Defendant later admitted it failed to send Plaintiff a letter requesting further information, which informed, in part, Defendant's denial of claims for Dr. Toriumi. See [ECF No. 32 at 6]. Defendant offered to rectify its wrong by remanding the denial for further consideration. [ECF No. 32-3 at 2]. This would consist of Defendant making another determination if the services were covered, and a right to a second-level appeal by Plaintiff. [ECF No. 32-3 at 2]. According to Defendant, however, “Plaintiff never submitted an appeal of the denial of the Toriumi claim after the September 30, 2022, EOB was issued, [sic] therefore Plaintiff did not exhaust her administrative remedies as to the Toriumi claim and the claim was not ripe for inclusion in this action in the first instance.” [ECF No. 32 at 8]. Plaintiff argues it did request an appeal on the denial, but “[n]o response was received.” [ECF No. 1 at ¶ 52].

In this ERISA Complaint, Plaintiff contends Defendant “failed to make full payment of benefits to Plaintiff although she had a condition for which services are expressly covered under the policy, in violation of ERISA.” [Id. at ¶ 3]. Defendant also violated ERISA “by interpreting and implementing ERISA plan terms in a way that was systematically arbitrary and capricious, and failed to provide a benefit determination and appeal process that provides for a full and meaningful review of benefit claims and determinations.” [Id. at ¶ 43].

Plaintiff also alleges that Defendant erred in denying her claim for reimbursement of services rendered by Dr.

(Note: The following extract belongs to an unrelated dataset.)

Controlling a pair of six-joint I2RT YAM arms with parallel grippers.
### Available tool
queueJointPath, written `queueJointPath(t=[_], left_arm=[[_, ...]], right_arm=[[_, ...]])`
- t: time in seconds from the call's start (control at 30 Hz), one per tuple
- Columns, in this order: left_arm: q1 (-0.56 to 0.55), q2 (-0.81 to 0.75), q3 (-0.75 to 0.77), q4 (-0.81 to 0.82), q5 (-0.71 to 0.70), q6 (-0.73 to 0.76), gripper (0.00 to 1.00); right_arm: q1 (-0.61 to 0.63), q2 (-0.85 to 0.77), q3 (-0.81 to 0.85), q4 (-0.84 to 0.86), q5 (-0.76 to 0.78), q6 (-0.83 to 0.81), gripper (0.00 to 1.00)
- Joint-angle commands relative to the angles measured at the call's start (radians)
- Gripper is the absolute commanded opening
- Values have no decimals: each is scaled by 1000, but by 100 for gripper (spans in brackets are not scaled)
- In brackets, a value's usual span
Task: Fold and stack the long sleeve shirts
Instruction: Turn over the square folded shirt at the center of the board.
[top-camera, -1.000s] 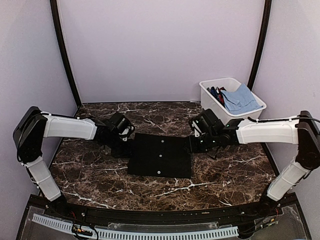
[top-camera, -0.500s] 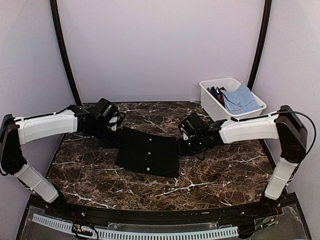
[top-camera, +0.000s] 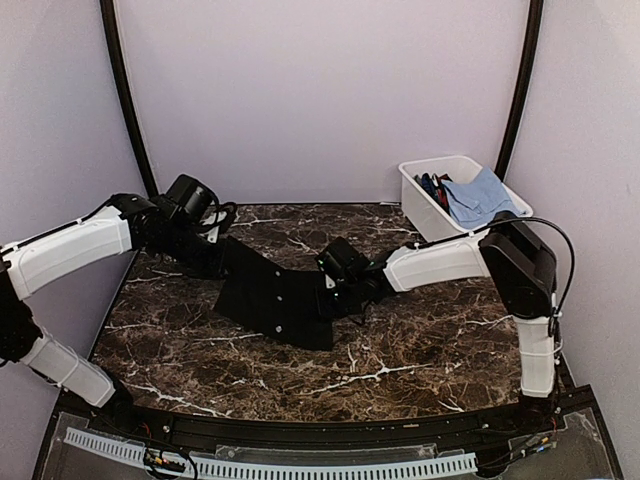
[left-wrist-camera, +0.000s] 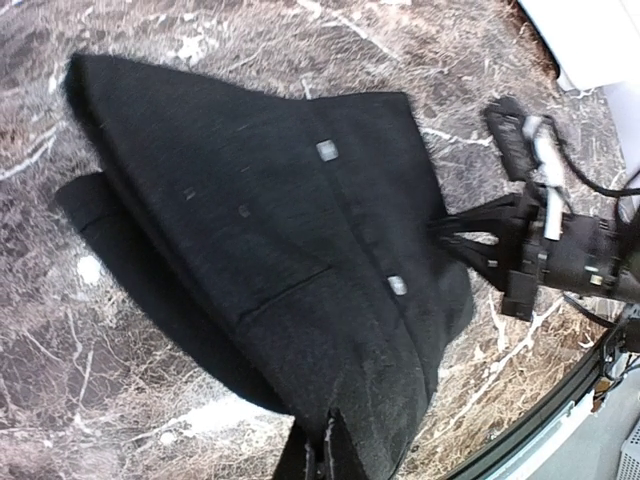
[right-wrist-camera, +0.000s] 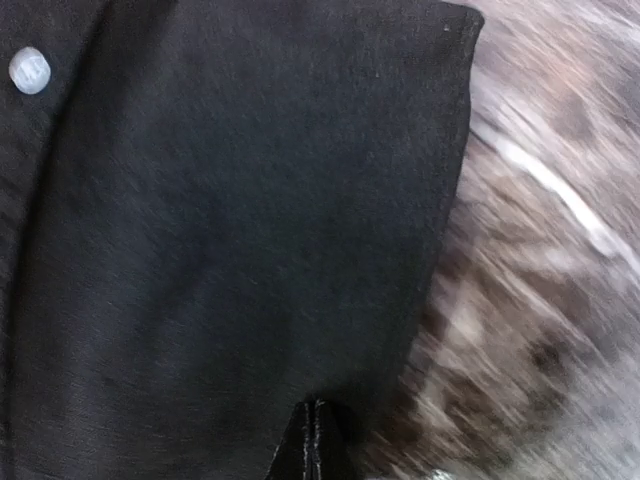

Toriumi, an out-of-network plastic surgeon who performed another procedure on Plaintiff after Dr. Epstein. [Id. at ¶ 43]. According to Plaintiff, the post-service claim “required medically necessary, urgent, and emergency services which were provided by [Dr.] Toriumi....” [Id. at ¶ 48]. Again, Plaintiff did not seek prior authorization for the claim.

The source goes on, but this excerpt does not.